Chat Completions API
POST /agent/:id/chat/completions accepts an OpenAI Chat Completions request and drives the underlying workflow with it. Any client that speaks OpenAI Chat Completions — the Python and Node SDKs, LangChain ChatOpenAI, Vercel AI SDK — works without modification.
How the endpoint maps to the workflow
The endpoint resolves a single user_prompt from the messages array and passes it to the workflow alongside a session identifier:
- Walk
messagesin reverse to find the last entry withrole: "user". - Flatten its
contentto a plain string (joins multi-part arrays, drops non-text parts). - Use
conversation_idfrom the request body assession_id, or generate a UUID if omitted. - Inject
{ user_prompt, session_id }as thehttpRequestnode's input body.
The workflow receives user_prompt and session_id.

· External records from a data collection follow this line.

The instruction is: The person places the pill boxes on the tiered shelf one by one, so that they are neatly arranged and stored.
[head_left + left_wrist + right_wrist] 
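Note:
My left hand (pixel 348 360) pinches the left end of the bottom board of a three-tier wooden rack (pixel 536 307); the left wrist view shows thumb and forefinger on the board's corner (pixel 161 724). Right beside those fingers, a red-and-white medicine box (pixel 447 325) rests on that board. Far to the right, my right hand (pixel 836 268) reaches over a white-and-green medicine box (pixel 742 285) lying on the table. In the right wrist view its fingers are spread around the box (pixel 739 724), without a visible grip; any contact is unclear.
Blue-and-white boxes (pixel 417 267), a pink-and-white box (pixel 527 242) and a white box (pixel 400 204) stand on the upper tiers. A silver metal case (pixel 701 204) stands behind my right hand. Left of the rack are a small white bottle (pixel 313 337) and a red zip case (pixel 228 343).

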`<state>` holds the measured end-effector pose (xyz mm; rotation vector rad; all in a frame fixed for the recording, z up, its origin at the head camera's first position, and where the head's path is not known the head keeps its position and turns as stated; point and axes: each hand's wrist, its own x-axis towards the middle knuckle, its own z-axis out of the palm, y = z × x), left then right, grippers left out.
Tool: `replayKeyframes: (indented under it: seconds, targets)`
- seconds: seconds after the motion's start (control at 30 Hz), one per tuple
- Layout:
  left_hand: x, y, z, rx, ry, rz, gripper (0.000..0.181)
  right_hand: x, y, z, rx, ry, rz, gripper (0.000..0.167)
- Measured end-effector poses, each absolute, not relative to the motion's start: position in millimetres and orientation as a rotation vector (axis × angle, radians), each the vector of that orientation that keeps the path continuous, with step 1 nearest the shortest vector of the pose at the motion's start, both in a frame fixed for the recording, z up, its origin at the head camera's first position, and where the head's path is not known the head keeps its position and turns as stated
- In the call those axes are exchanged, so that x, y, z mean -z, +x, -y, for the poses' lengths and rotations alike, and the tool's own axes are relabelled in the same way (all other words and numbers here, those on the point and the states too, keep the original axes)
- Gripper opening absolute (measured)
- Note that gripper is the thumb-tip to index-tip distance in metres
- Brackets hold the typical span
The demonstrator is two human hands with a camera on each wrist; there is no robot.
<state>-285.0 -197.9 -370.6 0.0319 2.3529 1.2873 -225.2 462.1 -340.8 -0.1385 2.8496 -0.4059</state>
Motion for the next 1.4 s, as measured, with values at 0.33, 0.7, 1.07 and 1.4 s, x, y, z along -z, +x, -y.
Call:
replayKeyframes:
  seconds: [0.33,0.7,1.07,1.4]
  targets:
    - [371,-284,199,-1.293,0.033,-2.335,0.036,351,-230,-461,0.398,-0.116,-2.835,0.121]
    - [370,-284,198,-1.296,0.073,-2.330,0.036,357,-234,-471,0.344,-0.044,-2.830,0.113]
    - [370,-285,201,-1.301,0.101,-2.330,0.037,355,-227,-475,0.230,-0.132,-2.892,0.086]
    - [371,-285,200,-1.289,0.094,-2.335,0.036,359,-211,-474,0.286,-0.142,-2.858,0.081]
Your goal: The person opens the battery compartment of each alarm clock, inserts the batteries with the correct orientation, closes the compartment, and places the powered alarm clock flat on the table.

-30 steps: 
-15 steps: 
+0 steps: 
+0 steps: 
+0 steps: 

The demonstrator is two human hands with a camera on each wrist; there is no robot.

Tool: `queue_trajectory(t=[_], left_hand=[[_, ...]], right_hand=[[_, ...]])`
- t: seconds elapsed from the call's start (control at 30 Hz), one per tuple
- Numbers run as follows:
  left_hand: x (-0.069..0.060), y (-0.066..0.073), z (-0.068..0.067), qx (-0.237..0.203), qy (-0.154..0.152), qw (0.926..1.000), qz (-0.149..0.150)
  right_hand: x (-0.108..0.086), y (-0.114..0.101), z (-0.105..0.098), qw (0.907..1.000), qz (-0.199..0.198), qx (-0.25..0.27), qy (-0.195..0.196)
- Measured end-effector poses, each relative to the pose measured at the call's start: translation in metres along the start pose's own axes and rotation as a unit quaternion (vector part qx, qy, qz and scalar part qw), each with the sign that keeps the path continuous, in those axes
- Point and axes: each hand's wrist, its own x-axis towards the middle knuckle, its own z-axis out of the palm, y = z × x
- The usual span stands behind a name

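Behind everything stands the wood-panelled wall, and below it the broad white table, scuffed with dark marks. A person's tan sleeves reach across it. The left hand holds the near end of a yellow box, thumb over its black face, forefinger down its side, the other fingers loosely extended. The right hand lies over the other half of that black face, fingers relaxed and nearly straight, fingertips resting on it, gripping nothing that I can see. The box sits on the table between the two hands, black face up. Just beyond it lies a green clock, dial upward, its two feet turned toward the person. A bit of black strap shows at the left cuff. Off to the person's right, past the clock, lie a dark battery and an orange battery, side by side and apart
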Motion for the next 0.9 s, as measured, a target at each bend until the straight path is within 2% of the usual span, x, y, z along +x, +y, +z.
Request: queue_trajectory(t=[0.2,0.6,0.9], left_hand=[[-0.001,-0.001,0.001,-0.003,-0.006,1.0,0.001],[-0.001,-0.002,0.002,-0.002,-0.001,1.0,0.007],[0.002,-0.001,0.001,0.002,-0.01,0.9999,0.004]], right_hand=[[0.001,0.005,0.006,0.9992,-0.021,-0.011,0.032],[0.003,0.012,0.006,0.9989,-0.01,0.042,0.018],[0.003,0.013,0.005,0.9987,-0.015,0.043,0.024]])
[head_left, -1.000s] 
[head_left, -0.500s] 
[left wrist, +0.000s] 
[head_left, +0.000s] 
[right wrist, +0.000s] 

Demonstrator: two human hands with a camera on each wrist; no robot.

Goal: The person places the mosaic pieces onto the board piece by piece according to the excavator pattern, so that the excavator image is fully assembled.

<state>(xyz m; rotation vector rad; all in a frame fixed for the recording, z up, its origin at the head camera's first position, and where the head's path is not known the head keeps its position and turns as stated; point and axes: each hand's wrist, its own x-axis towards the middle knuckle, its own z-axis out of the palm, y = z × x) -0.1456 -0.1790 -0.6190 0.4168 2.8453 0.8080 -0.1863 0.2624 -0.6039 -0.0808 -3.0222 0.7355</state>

It does not receive the full messages array — the agentInput node rebuilds conversation context from session_id by querying the agent's internal session store.
Request body
| Field | Required | Notes |
|---|---|---|
model | yes | Injected into the workflow as httpRequest-0.model. Wire it through agentInput → deepAgent to let callers select the upstream LLM per request. |
messages | yes | Standard OpenAI message array. At least one user message is required. |
stream | no | true for SSE streaming, false (or omitted) for a blocking response. |
conversation_id | no | Platform extension. Identifies the conversation across turns. Generated if absent. |
n | no | Must be 1 or omitted. |
tools | no | Currently advisory — the agent runs with its own bound tool set. |
temperature, top_p, max_tokens, presence_penalty, frequency_penalty | no | Forwarded to the upstream model where supported. |
function_call, functions | rejected | Removed in favour of tools. Returns 422. |
Multi-turn conversations
The Chat Completions API is stateless on the platform side: you must resend the full conversation history in messages on every turn, alternating user and assistant roles. The endpoint extracts only the last user message as user_prompt, but the complete history you provide is what the agent uses for context.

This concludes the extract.